Riyadh, in particular, has made its extreme frustration with Lebanon abundantly clear, most recently and dramatically during the resignation rumpus regarding Lebanese Prime Minister Saad Hariri. Saudi Arabia and some other Gulf countries seem determined to pressure the Lebanese on Hizballah’s role as a vanguard of pro-Iranian militias in Syria and beyond. Riyadh could collapse the value of the lira by withdrawing approximately $1 billion from the Lebanese central bank, and greatly disrupt remittances from the 400,000 Lebanese citizens working in the Gulf. Saudi Arabia is seeking ways to communicate this message while avoiding such drastic actions, which would cause indiscriminate economic devastation throughout the country. Still, having placed Hizballah on all terrorism lists in the Gulf, and secured a similar designation of the group by the Arab League, Riyadh has run out of its own sharply targeted options. The campaign by the Trump administration’s Treasury Department to pressure Hizballah through a range of new or intensified sanctions and other financial and legal tools provides Gulf Arab countries with aspects of the targeted leverage they lack.

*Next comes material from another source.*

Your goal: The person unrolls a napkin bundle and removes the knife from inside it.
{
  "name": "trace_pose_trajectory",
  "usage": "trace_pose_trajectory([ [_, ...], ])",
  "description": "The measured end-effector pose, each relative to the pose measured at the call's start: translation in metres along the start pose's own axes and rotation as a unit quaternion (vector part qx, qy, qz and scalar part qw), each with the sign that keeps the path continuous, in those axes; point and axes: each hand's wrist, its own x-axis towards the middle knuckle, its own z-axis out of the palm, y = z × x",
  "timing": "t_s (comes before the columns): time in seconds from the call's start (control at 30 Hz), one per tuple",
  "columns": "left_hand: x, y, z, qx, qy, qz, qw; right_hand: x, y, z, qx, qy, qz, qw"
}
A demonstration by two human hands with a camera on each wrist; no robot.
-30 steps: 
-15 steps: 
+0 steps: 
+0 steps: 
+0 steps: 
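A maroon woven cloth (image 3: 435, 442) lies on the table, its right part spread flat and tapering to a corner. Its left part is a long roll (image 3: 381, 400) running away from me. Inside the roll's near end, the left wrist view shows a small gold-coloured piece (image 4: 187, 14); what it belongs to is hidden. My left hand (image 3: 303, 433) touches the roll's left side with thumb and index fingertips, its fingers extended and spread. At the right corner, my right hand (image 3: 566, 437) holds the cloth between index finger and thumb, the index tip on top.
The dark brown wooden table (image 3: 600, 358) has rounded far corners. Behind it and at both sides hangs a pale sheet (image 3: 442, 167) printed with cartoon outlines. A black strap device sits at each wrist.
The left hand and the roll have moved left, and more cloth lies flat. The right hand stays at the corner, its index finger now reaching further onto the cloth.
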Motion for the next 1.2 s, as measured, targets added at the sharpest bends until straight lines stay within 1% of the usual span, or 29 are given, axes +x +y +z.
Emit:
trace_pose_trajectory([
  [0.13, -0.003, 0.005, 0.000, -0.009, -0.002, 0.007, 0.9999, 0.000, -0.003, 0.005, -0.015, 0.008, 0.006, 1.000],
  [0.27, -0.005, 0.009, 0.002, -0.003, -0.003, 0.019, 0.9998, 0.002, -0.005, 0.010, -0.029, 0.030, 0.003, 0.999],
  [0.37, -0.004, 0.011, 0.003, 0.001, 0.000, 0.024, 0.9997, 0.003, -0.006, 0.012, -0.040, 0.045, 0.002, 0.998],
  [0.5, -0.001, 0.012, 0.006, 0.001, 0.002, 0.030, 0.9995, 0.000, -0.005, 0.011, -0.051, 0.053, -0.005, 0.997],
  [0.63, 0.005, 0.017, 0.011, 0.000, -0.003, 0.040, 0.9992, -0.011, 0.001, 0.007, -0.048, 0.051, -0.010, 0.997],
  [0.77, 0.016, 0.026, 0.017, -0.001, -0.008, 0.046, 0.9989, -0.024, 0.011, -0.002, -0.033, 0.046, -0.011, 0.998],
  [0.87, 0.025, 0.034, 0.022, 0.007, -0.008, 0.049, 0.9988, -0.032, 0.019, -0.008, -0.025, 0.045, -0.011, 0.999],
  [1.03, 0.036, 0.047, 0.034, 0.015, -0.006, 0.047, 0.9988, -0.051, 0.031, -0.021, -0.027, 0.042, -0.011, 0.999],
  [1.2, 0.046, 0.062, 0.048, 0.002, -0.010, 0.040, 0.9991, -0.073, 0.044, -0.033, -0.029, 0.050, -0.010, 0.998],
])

The unfolding Saudi diplomatic initiative in Iraq, which buttresses much longer-standing and intensive outreach, particularly in southern Iraq, by Kuwait, seeks to promote Iraqi national identity, and incentivize Iraqis of all types to pursue their own national interests, rather than Iran’s. The goal is not to try to eliminate Iranian influence in Iraq, which is not plausible. Rather, the aim is to foster an Iraq that avoids taking sides between Riyadh and Tehran, and which sees itself as part of the Arab world, rather than an Iranian client state. The U.S.-led campaign to defeat ISIL was an essential prerequisite for this outreach, and much will depend on reconstruction efforts in formerly ISIL-occupied, Sunni-majority areas of the country. At a recent donors’ conference, Saudi Arabia joined Kuwait and others in pledging significant funds for reconstruction. The United States is brokering this effort, but Washington under Trump has signaled it has already spent enough money in Iraq and is insisting other countries, particularly from the Gulf, bankroll Iraqi reconstruction. Cooperation on these efforts will be an important aspect of Washington’s relationship with Gulf Arab countries and an essential means of countering Iranian influence.

Moreover, Saudi and other Gulf outreach to Iraqi Shia politicians like Prime Minister Haider al-Abadi, Muqtada al-Sadr, and others will also depend, in part, on an ability to align interests and coordinate efforts with Washington. Gulf countries will seek to avoid any repetition of the scenario in which both Washington and Tehran, for their own reasons, threw support behind former Prime Minister Nuri al-Maliki, who proved to be fully in the grip of Iran as well as damagingly sectarian toward Iraqi Sunnis. Both Saudi Arabia and the United States have made considerable progress of late in Iraq, but Iran remains a decisive player. Tehran is particularly influential among some parts of the Shia power structure, and, above all, the Popular Mobilization Forces, militias that are closely aligned with Iran and operate largely beyond the control of the Iraqi government. Gulf countries and Washington will have to work together to promote a more constructive political atmosphere inside Iraq that can balance other interests, including those of Sunni and Shia Arabs as well as Kurds, with those of Iran and its sectarian clients. Both have a strong interest in working to curb the independent power of PMF militias by integrating them into existing military structures, disbanding them, or in some other way preventing them from emerging as a kind of Hizballah-style state-within-a-state power block beholden to Iran.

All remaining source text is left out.